Столь же любопытная ситуация складывается с психоаналитическим дискурсом, который Вармердам задействует на протяжении своих фильмов подчеркнуто, со смаком и «по нарастающей». Возможно, как и в случае со взглядом, здесь сказывается зачарованность Вармердама хичкоковским кинематографическим образом. Это дает голландскому режиссеру возможность со временем придать существенно большую глубину тому повествованию о повседневности малого городка или отдельной семьи, которое лежит в основании его варьирующейся схемы. Тревожное, неконтролируемое Другое приходит в мир, создаваемый Вармердамом, через выходящие из-под контроля предметы, через излишек или пятно, не вписанное в окружающий «нормальный» порядок и служащее симптомом катастрофы. В «Абеле» режиссер, настроенный на черный юмор и комедийный финал, только слегка развлекается с психоаналитическими маркерами, подбрасывает их образованному зрителю: это касается и визитов сумасшедших психоаналитиков, и длинного кадра, в котором мать Абеля ведет беседу на фоне постера с девушкой в бикини, в то время как Абель использует этот постер в качестве мишени для игры в дартс.

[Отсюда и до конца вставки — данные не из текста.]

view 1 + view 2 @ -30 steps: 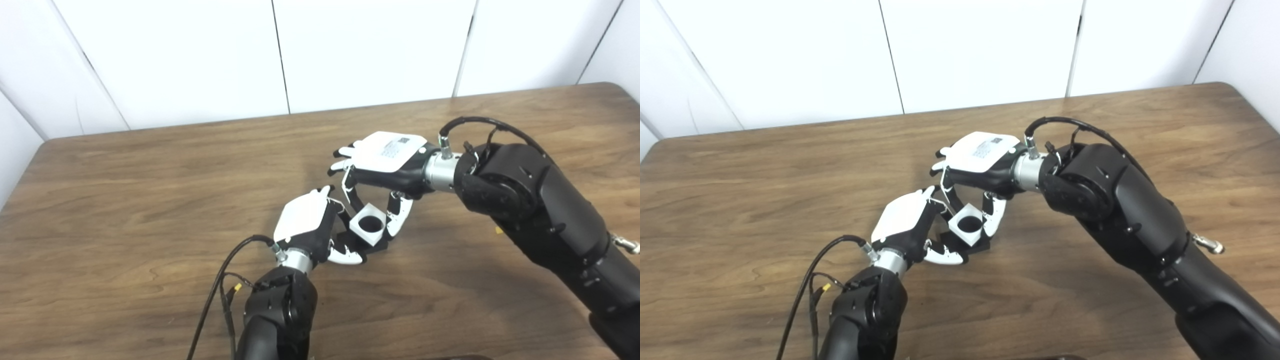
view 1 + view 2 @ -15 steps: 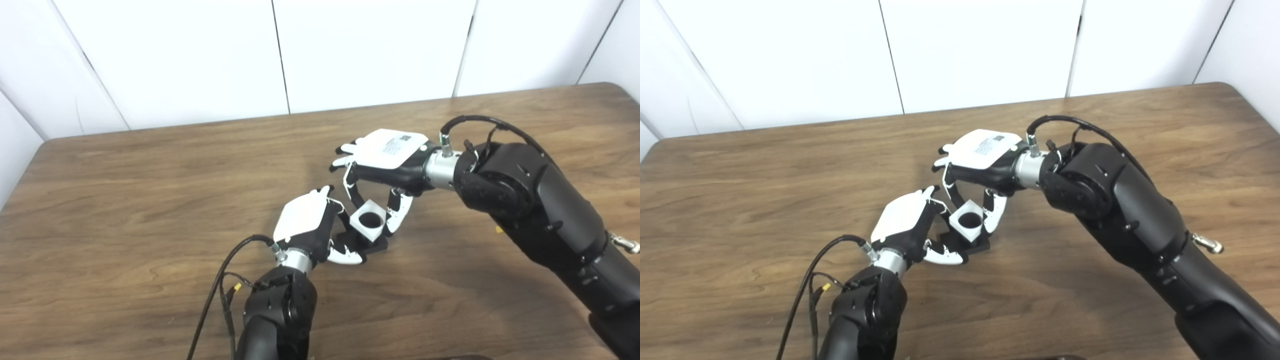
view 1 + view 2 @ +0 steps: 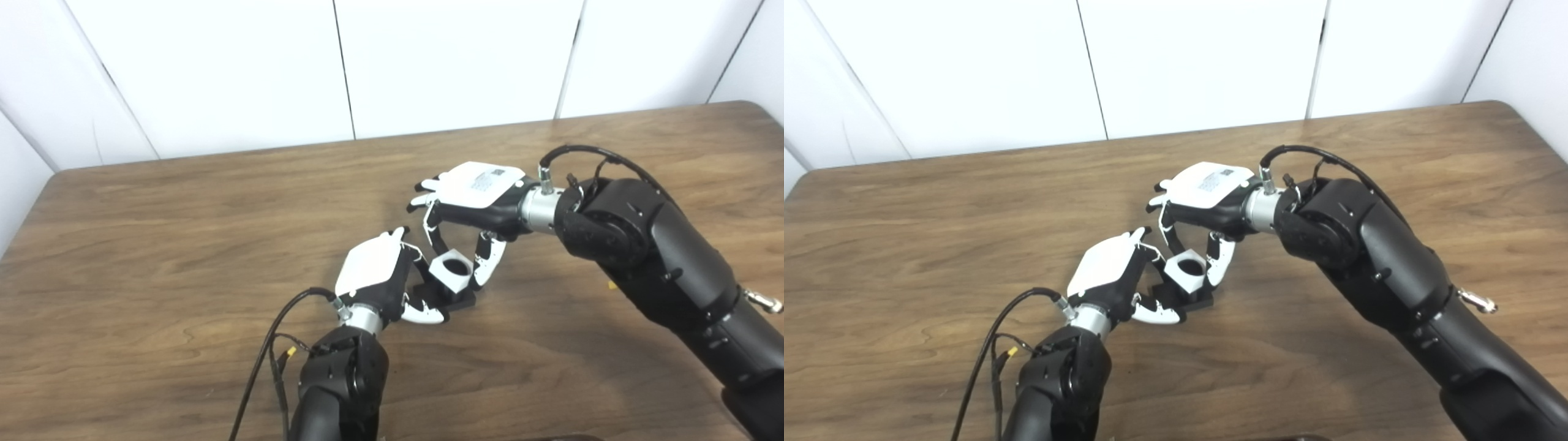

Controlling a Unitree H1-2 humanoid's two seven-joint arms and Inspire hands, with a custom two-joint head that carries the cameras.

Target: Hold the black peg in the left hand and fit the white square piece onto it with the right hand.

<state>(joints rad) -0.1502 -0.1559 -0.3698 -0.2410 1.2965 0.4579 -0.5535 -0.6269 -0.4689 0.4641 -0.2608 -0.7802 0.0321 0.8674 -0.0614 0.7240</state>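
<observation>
A: What has changed?
B: The white square piece with round hole (image 3: 451, 272), pinched by the right hand (image 3: 474, 199), has turned slightly and sits lower over the black peg base (image 3: 454, 298).
A: And the left hand (image 3: 383, 278)?
B: It stays closed on the base, near the table centre; seating seems close.

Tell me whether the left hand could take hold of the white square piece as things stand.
Probably not. The left hand is shut on the black peg, and the right hand pinches the white square piece from both sides, covering the faces worth gripping.
</observation>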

Иначе дело обстоит в «Платье», в «Гримм» и в «Маленьком Тони»—наверное, самом хичкоковском фильме Вармердама. Через фигурировавший в «Платье» объект-катализатор, резко меняющий жизнь его владельцев (притягивающий смерть или сексуальное насилие туда, где наблюдается радикальная нехватка), Вармердам приходит в «Маленьком Тони» к настоящей хичкоковской схеме «смертоносного объекта», показывающего «невозможность, вокруг которой структурируется символический порядок»5, и к ситуации полноценного саспенса, обеспеченной глубоким разрывом в зрительском желании. Маленький Тони, толстощекий ребенок, словно вышедший из телевизионной рекламы, рождается на отдаленном хуторе в странной тройственной семье, состоящей из фермера Бранда, его любовницы Лены (матери Тони) и его жены Кит, которая выдала себя за сестру Бранда, чтобы потом завладеть ребенком Бранда и Лены и убить последнюю при молчаливом согласии безвольного мужа. Напряжение, нарастающее по мере развития сюжета, выражается сначала в символической битве двух женщин за право распоряжаться пищей (роль смертельных объектов-«пятен» выполняют сперва избыточные раблезианские почки, потом конина, а за ней и настоящий яд). Появление ребенка приводит к предельной материализации «избытка», и именно маленький Тони, визуализированный как объект умиления, становится в структуре семейных отношений «жутким» в фрейдовском смысле объектом, подобным кольцу из «Тени сомнения» или зажигалке, залогу убийства из «Незнакомцев в поезде». Он фиксирует наличие лишнего «третьего», «избыток», присутствие которого в нормативной структуре служит, как сказал бы Жижек, «показателем бессилия Отца»—в данном случае, неспособности фермера Бранда выполнять символические функции мужчины, неспособности, иронически подчеркнутой уже в самом начале фильма: в его неумении читать и писать.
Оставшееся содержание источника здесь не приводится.